Jaan Toomik (born in 1961 in Tartu, Estonia, lives in Tallinn) exhibits quite regularly as a painter, but in the contemporary art world, he is best known for his performance-based video work: iconic documentations of actions in public space or natural settings.
In the Estonian art world Toomik received recognition as a painter from the late 1980s and from the early 1990s as an installation and video artist. The critics often refer to him internationally as the most well-known contemporary artist from Estonia mainly due to his short video works that have received wide international acclaim (e.g. Father and Son, 1998). He has participated at the São Paulo Biennale (1994), ARS ‘95 (1995), Manifesta 1 (1996), Venice Biennale (1997; 2003), 4th berlin biennial of contemporary art (2006), etc.
Currently he is represented by Temnikova & Kasela Gallery.

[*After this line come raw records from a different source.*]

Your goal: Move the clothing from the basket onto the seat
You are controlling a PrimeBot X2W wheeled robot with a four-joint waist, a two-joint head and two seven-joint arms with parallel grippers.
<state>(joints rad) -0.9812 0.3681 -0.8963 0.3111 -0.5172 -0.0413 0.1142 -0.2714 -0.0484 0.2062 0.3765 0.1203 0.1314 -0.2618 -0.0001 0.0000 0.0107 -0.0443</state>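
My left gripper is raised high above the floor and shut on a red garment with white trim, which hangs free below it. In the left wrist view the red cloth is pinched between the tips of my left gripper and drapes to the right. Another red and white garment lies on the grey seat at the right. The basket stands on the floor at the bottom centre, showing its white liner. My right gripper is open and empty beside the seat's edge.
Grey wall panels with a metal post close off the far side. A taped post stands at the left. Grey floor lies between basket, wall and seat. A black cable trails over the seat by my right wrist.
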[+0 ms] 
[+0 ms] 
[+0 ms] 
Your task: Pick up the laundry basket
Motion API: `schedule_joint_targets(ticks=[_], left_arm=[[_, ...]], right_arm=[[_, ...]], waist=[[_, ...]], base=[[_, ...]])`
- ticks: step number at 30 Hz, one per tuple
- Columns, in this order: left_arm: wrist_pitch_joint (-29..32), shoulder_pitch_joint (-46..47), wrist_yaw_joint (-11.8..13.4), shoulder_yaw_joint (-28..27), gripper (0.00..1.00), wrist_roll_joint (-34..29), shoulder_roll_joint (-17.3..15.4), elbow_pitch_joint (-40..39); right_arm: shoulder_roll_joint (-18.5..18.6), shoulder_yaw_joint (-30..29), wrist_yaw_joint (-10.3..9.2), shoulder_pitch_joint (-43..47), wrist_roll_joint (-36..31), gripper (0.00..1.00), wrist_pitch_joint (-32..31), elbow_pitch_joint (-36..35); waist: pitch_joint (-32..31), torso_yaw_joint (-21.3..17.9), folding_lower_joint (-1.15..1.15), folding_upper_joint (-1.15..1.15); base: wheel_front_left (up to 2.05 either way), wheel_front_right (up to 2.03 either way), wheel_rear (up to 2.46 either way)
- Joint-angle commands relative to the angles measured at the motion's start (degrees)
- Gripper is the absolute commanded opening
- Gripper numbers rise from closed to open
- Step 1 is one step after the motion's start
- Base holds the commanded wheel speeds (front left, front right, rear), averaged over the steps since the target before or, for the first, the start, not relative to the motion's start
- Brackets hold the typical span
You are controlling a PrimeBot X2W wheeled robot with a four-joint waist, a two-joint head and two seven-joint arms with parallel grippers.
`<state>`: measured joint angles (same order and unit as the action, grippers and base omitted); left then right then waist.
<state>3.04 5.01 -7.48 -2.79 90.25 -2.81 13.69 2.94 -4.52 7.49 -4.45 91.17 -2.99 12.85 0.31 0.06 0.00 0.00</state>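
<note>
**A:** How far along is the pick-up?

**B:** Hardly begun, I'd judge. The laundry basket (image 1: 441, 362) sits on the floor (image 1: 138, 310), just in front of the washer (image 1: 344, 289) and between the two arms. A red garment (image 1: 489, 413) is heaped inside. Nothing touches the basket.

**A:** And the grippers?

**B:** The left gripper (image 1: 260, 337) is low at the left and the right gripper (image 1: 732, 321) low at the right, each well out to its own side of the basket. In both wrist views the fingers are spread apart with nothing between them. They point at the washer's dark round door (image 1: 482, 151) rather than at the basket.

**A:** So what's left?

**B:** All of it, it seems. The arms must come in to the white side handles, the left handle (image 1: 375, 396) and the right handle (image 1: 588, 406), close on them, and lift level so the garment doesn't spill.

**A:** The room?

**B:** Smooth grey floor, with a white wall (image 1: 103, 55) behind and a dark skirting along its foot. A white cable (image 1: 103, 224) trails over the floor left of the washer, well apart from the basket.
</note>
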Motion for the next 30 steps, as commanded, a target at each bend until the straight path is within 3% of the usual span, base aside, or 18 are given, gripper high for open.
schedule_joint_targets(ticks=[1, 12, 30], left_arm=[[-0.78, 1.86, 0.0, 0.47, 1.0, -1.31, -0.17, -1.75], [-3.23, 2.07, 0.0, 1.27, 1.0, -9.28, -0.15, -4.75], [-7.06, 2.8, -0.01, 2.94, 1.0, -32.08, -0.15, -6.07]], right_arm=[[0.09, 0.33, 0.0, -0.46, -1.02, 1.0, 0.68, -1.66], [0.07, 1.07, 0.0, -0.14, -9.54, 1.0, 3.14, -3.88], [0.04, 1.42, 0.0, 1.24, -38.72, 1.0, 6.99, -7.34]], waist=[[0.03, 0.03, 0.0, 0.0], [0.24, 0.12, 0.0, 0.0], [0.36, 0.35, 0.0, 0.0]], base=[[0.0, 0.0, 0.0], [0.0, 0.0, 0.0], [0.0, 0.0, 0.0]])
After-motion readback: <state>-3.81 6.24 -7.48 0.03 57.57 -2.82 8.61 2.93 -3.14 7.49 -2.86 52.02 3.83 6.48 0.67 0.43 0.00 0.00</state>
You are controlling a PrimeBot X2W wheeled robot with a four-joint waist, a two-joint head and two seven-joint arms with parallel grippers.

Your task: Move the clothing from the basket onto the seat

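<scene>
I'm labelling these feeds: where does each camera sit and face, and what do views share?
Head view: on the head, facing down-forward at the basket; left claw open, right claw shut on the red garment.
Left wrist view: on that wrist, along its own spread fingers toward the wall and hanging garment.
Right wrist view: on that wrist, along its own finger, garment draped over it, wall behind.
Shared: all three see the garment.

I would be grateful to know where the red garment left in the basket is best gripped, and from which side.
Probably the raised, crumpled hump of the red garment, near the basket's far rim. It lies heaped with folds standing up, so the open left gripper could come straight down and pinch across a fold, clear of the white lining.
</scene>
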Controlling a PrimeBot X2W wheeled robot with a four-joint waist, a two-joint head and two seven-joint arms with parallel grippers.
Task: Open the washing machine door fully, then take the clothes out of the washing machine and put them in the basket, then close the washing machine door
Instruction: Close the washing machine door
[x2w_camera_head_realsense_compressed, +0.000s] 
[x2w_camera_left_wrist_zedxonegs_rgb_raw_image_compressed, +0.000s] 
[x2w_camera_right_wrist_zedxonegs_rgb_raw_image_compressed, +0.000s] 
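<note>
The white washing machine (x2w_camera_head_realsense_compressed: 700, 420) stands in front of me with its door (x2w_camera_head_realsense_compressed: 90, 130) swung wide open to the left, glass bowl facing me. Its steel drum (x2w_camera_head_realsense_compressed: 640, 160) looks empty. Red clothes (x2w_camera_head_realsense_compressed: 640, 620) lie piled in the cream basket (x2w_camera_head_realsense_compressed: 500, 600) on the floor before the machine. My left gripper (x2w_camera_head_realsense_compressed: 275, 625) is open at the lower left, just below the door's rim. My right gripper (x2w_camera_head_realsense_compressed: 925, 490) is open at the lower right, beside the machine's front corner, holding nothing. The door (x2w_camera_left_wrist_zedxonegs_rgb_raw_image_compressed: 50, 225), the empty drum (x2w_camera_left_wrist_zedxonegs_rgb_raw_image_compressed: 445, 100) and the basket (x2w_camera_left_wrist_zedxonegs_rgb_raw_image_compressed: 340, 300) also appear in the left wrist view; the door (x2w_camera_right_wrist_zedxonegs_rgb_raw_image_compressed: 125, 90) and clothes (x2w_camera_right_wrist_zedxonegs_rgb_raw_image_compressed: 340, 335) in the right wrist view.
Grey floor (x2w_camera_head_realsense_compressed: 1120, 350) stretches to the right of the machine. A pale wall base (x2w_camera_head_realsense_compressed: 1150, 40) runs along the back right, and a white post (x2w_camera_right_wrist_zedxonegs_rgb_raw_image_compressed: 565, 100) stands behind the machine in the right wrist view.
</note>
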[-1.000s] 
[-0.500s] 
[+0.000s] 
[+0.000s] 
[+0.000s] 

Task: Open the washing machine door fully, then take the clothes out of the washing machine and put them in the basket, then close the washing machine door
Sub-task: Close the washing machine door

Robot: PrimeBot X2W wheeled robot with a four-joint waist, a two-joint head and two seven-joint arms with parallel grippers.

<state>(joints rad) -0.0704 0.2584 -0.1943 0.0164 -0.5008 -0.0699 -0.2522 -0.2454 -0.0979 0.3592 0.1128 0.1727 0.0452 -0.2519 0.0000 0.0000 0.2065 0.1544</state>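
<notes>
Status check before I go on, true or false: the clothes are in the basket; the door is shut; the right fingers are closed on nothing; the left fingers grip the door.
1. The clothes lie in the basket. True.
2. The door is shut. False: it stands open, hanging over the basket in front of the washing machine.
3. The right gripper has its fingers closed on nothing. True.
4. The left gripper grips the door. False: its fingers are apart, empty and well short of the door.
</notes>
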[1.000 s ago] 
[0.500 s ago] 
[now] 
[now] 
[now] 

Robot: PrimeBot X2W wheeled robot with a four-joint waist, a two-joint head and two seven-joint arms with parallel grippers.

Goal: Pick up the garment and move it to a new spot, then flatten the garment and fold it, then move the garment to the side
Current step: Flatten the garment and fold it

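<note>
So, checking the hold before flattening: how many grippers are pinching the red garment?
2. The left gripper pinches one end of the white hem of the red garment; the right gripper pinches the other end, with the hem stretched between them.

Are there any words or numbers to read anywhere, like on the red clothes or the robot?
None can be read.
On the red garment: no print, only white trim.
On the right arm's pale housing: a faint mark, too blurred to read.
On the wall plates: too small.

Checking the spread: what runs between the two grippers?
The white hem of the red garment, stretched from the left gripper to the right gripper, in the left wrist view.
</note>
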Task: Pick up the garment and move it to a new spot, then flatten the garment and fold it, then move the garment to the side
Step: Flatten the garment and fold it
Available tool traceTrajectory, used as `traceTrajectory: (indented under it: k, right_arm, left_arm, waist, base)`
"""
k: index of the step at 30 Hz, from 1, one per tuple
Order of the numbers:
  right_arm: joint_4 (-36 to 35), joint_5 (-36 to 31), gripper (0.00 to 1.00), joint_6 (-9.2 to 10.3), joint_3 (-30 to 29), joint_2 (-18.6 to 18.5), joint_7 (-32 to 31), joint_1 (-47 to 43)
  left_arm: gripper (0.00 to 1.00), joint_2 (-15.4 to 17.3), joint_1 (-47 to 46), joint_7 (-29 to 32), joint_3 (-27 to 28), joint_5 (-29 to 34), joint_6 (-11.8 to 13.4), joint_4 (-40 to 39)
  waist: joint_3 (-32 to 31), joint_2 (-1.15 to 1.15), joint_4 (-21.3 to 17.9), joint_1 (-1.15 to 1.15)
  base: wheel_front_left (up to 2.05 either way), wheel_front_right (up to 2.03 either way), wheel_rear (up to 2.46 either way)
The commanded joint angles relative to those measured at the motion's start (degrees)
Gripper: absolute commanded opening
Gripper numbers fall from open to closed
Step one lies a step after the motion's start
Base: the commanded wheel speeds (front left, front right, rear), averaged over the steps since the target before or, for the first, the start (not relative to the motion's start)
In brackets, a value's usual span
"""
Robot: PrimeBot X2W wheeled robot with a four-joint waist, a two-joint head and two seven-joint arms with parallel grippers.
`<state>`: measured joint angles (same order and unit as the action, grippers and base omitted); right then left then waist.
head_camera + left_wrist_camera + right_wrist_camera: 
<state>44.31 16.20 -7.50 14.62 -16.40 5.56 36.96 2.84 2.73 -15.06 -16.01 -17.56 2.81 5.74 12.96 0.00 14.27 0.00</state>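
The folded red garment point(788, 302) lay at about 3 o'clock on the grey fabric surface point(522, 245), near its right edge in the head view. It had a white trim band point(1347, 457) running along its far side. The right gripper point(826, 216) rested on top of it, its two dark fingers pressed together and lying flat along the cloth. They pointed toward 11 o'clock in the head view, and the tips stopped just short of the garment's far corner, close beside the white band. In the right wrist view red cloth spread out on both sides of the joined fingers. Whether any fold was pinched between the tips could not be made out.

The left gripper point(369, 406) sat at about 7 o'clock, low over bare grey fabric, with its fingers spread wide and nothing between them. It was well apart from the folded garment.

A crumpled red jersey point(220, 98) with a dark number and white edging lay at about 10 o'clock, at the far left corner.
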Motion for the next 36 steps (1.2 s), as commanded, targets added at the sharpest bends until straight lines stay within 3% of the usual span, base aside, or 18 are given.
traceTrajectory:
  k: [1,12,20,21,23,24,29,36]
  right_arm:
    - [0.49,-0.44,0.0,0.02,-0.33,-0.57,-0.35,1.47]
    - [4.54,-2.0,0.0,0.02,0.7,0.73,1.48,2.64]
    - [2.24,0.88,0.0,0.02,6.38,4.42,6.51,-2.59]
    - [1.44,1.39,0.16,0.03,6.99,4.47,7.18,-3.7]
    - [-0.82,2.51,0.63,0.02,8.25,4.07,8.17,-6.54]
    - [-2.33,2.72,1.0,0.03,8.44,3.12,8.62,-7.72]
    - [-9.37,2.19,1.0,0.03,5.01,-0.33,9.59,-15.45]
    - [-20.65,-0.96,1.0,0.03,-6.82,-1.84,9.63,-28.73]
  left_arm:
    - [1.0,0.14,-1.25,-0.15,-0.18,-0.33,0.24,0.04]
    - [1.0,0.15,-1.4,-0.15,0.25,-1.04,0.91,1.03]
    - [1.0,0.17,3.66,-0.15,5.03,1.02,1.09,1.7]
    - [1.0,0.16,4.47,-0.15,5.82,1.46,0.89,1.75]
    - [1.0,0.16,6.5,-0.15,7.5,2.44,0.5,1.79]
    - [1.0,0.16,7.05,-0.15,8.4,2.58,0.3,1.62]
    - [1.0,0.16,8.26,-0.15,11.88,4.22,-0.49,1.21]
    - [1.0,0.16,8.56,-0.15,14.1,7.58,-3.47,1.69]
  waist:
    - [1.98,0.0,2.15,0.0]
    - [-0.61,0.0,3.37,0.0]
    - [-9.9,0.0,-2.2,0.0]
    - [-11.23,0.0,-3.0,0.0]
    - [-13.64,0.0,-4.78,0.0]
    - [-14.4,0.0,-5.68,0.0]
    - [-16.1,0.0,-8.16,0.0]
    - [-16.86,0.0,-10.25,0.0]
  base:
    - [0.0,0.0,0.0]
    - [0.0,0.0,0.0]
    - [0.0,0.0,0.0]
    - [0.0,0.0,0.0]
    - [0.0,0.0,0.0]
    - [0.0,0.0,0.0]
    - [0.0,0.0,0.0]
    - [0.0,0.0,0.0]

Another change occurred in Toomik’s artistic strategy when his solo exhibitions took place at Kumu Art Museum in Tallinn in 2007. Alongside his newest paintings and video works, it featured his first attempt as a filmmaker: a short film Communion(2007, 12 min) shot with a 35 mm camera. His long-time friend and (sort of) alter ego Alar Sudak plays the protagonist of the film where almost no dialogue is used and atmosphere of Toomik´s earlier video installations is clearly present. This short film proved to be successful: Communion received jury’s special award at the 54th International Short Film Festival Oberhausen and in 2011 it was screened at Centre Pompidou alongside works by Alexander Sokurov, Zbigniew Rybczyński and Želimir Žilnik. In 2010 Toomik finished his second short film Oleg (2010, 20 min, 35 mm), a psychological story with a dark guilt-ridden atmosphere, which is based on his memories from the 1980s when he was in the Soviet Army. Toomik has also publicly expressed a desire to make a full-length feature, while still maintaining a passionate attitude towards painting and all kinds of interdisciplinary art practises.